Para bem e fielmente desenvolver suas funções nesta área de atuação, a Constituição Federal (art. 129, III), a Lei nº 8.265/93 (art. 26, I) e a Lei 7.347/85 (art. 8º, § 1º) conferiram, com exclusividade, a instauração e presidência do inquérito civil, enquanto meio apto para fins investigativos extracriminais. Nenhum outro legitimado ativo tem essa faculdade de investigação. Atualmente o inquérito civil é regulamentado pela Resolução nº 23/2007-CNMP e no Estado do Paraná pelo Ato Conjunto nº 01/2019-PGJ/CGMP.

Um dos principais instrumentos do exercício investigatório civil é o poder requisitório (art. 129, VI, CF e art. 26, I, “b”, Lei 8.265/93) direcionado a qualquer organismo público ou particular para obter documentos, procedimentos, certidões, informações, exames ou perícias, no prazo que assinalar (art. 8º, § 1º, Lei 7.347/85).

E, como reforço ao poder requisitório, o art. 10, Lei 7.347/85 estabelece que “Constitui crime, punido com pena de reclusão de 1 (um) a 3 (três) anos, mais multa de 10 (dez) a 1.000 (mil) Obrigações Reajustáveis do Tesouro Nacional – ORTN, a recusa, o retardamento ou a omissão de dados técnicos indispensáveis à propositura da ação civil, quando requisitados pelo Ministério Público.”

O legislador, com essa tipificação penal, confere maior relevância ainda na atuação do Ministério Público na tutela dos interesses metaindividuais ao consagrar como crime a conduta daquele que recusa, retarda ou omite aquilo que foi requisitado.
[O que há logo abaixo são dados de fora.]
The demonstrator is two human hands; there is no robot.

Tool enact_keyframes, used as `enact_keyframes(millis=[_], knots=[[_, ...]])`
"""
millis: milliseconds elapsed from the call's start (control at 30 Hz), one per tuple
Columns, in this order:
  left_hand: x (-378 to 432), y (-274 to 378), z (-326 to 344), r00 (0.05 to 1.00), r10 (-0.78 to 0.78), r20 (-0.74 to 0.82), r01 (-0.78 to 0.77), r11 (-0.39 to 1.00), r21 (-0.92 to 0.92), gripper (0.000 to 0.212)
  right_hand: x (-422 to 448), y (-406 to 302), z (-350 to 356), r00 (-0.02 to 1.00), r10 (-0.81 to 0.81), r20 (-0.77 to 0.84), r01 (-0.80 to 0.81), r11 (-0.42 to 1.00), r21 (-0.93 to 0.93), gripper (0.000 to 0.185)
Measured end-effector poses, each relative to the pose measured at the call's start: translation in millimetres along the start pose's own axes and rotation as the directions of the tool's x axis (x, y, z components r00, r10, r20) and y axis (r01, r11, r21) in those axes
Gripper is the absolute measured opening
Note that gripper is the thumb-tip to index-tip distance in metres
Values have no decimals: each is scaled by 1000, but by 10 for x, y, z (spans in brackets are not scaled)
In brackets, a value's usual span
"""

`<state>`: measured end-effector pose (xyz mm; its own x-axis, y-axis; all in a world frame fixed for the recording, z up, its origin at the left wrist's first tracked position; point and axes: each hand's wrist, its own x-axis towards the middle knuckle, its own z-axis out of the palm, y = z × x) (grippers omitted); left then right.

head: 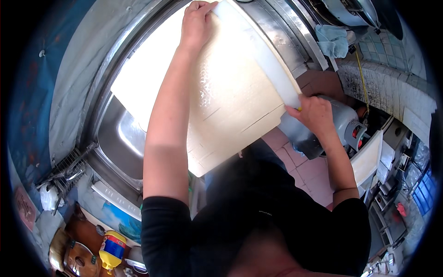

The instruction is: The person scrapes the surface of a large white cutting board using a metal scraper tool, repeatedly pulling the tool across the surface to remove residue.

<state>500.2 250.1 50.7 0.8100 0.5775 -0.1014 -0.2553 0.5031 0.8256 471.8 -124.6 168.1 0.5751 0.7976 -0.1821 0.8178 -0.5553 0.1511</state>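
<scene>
A large cream panel (238, 104) leans over the stainless steel sink (116, 138), its left part washed out by glare. Wet droplets and a few dark straight lines mark its face. Along its right side runs a smooth white strip (263, 55). At the far end of that strip, my left hand (197, 24) grips the panel's edge. My right hand (315, 112) pinches the near right corner, thumb on the face and fingers behind the edge. A small yellow bit shows beside that thumb, too little of it to name.
A grey gas cylinder (341, 117) lies or stands on the tiled floor (306, 173) at right. A light blue cloth (332, 39) hangs near the steel counter (277, 27). Lower left are a faucet (78, 168), a yellow bottle (112, 247) and a glass lid (81, 261).
</scene>
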Motion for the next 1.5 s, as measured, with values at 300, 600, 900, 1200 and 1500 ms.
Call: enact_keyframes(millis=[300,600,900,1200,1500], knots=[[-81,60,41,999,40,-7,-40,999,22,10,28,29,34,997,44,66,-50,994,99,54],[-173,346,96,922,252,293,-371,359,857,36,50,39,-63,981,53,184,-74,991,111,57],[-166,316,15,907,233,350,-413,339,845,31,92,4,-65,964,62,260,-80,995,61,58],[-200,299,69,917,229,327,-387,313,867,36,64,18,-45,966,59,254,-67,998,20,58],[-808,282,401,849,335,409,-438,12,899,59,-75,268,-364,929,27,370,-158,931,329,56]])
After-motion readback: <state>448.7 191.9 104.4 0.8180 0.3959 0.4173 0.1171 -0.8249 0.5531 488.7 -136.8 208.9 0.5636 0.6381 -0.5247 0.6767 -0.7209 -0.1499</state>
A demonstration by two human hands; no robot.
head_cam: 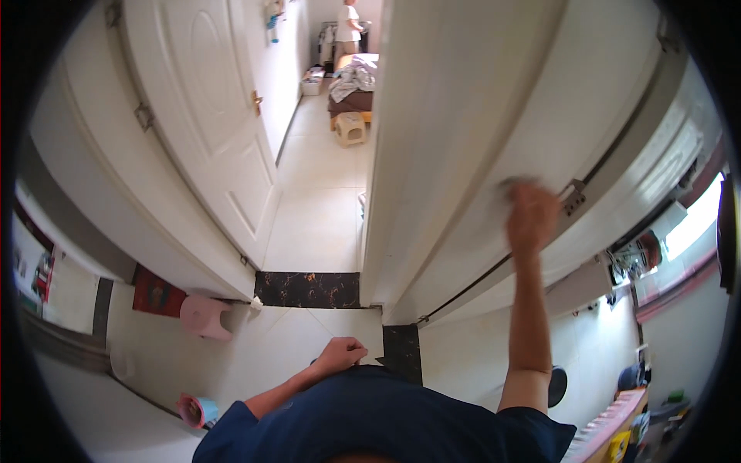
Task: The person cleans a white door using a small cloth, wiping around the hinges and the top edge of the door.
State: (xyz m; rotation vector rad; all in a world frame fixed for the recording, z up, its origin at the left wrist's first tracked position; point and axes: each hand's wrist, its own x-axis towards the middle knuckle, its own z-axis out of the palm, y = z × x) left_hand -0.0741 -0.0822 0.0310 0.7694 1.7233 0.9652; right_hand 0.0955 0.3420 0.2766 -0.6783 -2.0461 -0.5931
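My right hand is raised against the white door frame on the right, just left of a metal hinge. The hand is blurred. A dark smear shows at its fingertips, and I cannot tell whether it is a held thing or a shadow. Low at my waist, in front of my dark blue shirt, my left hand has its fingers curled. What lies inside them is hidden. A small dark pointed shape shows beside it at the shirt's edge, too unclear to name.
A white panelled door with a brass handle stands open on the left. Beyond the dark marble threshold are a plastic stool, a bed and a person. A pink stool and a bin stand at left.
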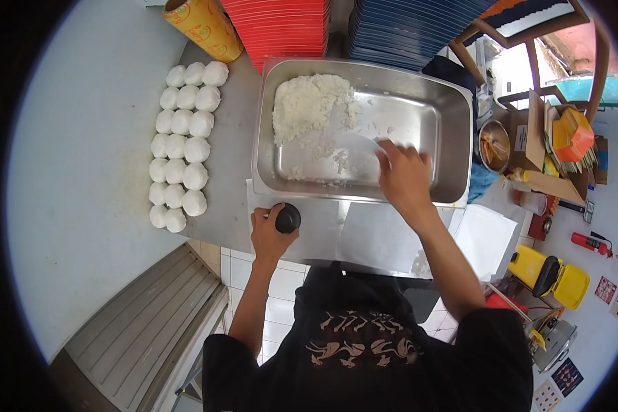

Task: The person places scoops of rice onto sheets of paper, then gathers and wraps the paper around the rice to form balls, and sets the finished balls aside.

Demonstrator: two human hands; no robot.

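Observation:
My left hand [270, 234] grips a small black cup [288, 218] at the table's front edge, just below the steel pan. Over the pan, my right hand [406, 174] holds a translucent rice paddle [359, 144], its blade pointing left toward the rice. A large stainless steel pan [417, 113] lies in front of me. Cooked white rice [311, 105] is heaped in its far left corner, with loose grains scattered across the floor of the pan. White wrapped balls [185, 123] stand in rows along the left side of the table.
Stacked red boxes [283, 31] and dark blue boxes [412, 31] rise behind the pan. A yellow roll of film [206, 31] stands at the back left. White paper sheets [376, 234] lie in front of the pan. A metal bowl [493, 147] and an opened cardboard box [530, 134] sit at right.

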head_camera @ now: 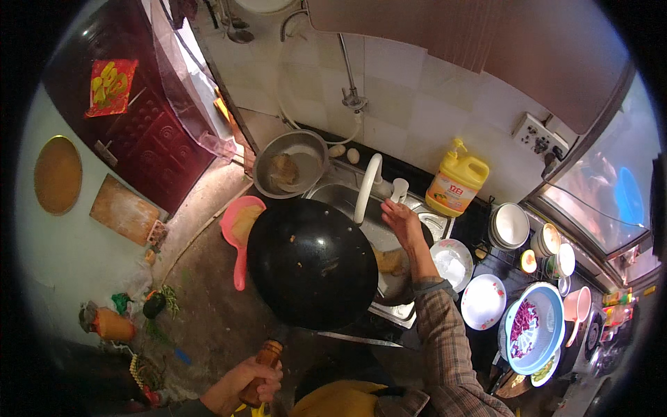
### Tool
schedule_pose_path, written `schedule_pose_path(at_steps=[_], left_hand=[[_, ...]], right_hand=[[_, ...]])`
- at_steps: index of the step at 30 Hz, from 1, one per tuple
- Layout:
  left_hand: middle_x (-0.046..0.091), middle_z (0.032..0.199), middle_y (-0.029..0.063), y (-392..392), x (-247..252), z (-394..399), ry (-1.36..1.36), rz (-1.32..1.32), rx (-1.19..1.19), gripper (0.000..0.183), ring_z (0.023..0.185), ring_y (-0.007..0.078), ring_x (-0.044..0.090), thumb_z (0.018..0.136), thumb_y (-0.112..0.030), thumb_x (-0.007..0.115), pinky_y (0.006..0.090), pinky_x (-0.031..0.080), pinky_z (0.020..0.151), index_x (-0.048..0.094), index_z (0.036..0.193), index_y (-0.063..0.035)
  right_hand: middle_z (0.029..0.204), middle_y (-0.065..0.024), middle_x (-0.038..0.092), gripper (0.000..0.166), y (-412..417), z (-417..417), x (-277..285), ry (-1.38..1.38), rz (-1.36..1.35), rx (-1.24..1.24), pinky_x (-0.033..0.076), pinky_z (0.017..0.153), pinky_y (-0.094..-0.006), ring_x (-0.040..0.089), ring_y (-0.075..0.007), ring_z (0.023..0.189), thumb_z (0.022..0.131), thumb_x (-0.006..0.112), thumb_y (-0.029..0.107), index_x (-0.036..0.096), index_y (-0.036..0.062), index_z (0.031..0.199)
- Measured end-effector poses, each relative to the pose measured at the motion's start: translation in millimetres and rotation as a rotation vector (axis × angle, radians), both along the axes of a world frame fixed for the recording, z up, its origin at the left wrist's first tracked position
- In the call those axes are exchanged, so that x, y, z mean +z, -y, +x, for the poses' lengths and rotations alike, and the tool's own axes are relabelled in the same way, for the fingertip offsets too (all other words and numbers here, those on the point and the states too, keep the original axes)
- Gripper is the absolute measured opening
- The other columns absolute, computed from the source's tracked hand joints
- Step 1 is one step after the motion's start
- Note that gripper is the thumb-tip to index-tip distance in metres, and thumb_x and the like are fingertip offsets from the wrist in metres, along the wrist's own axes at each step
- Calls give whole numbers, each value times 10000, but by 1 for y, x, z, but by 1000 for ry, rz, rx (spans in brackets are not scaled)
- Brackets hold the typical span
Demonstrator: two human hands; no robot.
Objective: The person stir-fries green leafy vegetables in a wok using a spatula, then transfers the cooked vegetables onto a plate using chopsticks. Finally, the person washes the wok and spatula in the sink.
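Observation:
A large black wok (312, 266) is held over the left part of a steel sink (333, 194), with a few small food bits on its dark surface. My left hand (250, 383) is closed around the brown wooden handle (268, 357) at the wok's near side. My right hand (404, 221) reaches across the sink to the white tap lever (399, 186), beside the curved white spout (369, 182). Whether its fingers grip the lever is hard to see. Below my right wrist, a brownish scrubber-like item (390, 261) shows partly in the sink.
Left of the wok are a metal basin (263, 174) and a pink ladle (240, 260). A yellow detergent bottle (458, 180) stands behind the sink. White plates (483, 302), stacked bowls (510, 224) and a blue colander (547, 333) crowd the right counter. A knife (359, 340) lies along the front edge.

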State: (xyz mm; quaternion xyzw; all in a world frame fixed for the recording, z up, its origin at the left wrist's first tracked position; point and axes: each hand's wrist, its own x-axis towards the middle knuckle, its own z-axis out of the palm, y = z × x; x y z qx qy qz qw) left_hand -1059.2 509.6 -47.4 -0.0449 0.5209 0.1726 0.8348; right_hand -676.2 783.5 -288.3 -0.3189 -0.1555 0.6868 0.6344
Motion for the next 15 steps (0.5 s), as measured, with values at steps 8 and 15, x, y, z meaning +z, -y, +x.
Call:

Pelos princípios constitucionais, principalmente o da legalidade estrita, que impede analogia em normas penas incriminadoras, esse delito somente restará configurado se a requisição for emanada do Ministério Público, e mais nenhum outro legitimado para a ação civil pública.

2. Objetividade jurídica:

O bem jurídico tutelado é a regularidade da atuação do Ministério Público, coibindo-se a recusa, o retardamento ou a omissão de dados técnicos indispensáveis para a propositura da ação civil pública. Por essa razão, o legislador houve por bem coibir comportamentos que lesem o exercício das funções ministeriais, pelo que a tutela penal se mostra indispensável para a finalidade preventiva geral e especial pelo desatendimento das requisições.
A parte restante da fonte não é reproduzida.